> _WORK INSTRUCTIONS_
Quote the material below exactly as written, from the first line to the line that holds "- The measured", endpoints included.

**** INFORMATION SHOWN

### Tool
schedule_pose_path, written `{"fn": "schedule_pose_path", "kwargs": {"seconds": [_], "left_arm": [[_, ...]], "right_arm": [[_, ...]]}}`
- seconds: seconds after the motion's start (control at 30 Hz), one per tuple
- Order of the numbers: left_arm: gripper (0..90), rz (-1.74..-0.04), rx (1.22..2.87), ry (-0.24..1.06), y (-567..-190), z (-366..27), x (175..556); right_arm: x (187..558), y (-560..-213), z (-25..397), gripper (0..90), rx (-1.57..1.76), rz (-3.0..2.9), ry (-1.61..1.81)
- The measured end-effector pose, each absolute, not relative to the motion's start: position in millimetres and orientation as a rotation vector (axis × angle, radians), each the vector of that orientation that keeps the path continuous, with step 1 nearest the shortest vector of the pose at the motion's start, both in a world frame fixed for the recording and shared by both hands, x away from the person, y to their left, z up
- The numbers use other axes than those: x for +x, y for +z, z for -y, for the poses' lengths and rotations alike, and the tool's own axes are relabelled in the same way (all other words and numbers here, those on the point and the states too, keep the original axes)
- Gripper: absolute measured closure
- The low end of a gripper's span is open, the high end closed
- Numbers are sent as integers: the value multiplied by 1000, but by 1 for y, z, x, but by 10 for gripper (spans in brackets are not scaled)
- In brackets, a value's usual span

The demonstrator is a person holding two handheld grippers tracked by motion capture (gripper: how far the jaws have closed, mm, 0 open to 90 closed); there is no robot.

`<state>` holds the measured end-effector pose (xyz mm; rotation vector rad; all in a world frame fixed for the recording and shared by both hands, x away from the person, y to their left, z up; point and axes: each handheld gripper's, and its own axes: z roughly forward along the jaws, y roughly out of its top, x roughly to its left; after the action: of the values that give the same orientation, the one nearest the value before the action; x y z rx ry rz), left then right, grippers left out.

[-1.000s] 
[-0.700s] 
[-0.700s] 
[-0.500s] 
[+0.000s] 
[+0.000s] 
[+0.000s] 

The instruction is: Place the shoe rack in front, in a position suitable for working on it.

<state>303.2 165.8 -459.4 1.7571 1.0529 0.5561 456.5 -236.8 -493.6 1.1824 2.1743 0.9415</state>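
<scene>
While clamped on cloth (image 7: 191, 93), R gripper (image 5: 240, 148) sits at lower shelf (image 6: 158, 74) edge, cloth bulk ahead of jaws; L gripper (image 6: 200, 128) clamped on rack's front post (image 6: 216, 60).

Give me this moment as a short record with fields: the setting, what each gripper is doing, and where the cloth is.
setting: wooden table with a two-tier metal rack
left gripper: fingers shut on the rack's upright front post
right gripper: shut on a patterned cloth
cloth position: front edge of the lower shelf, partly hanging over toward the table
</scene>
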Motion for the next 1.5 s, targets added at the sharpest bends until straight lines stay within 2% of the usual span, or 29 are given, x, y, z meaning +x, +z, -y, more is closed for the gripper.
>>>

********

> _SOLUTION_
### Tool
schedule_pose_path, written `{"fn": "schedule_pose_path", "kwargs": {"seconds": [_], "left_arm": [[_, ...]], "right_arm": [[_, ...]]}}`
- seconds: seconds after the motion's start (control at 30 Hz), one per tuple
- Order of the numbers: left_arm: gripper (0..90), rz (-1.74..-0.04), rx (1.22..2.87), ry (-0.24..1.06), y (-567..-190), z (-366..27), x (175..556); right_arm: x (187..558), y (-560..-213), z (-25..397), gripper (0..90), rx (-1.57..1.76), rz (-3.0..2.9), ry (-1.61..1.81)
- The measured end-effector pose, each absolute, not relative to the motion's start: position in millimetres and orientation as a rotation vector (axis × angle, radians), each the vector of that orientation that keeps the path continuous, with step 1 nearest the shortest vector of the pose at the motion's start, both in a world frame fixed for the recording and shared by both hands, x away from the person, y to their left, z up

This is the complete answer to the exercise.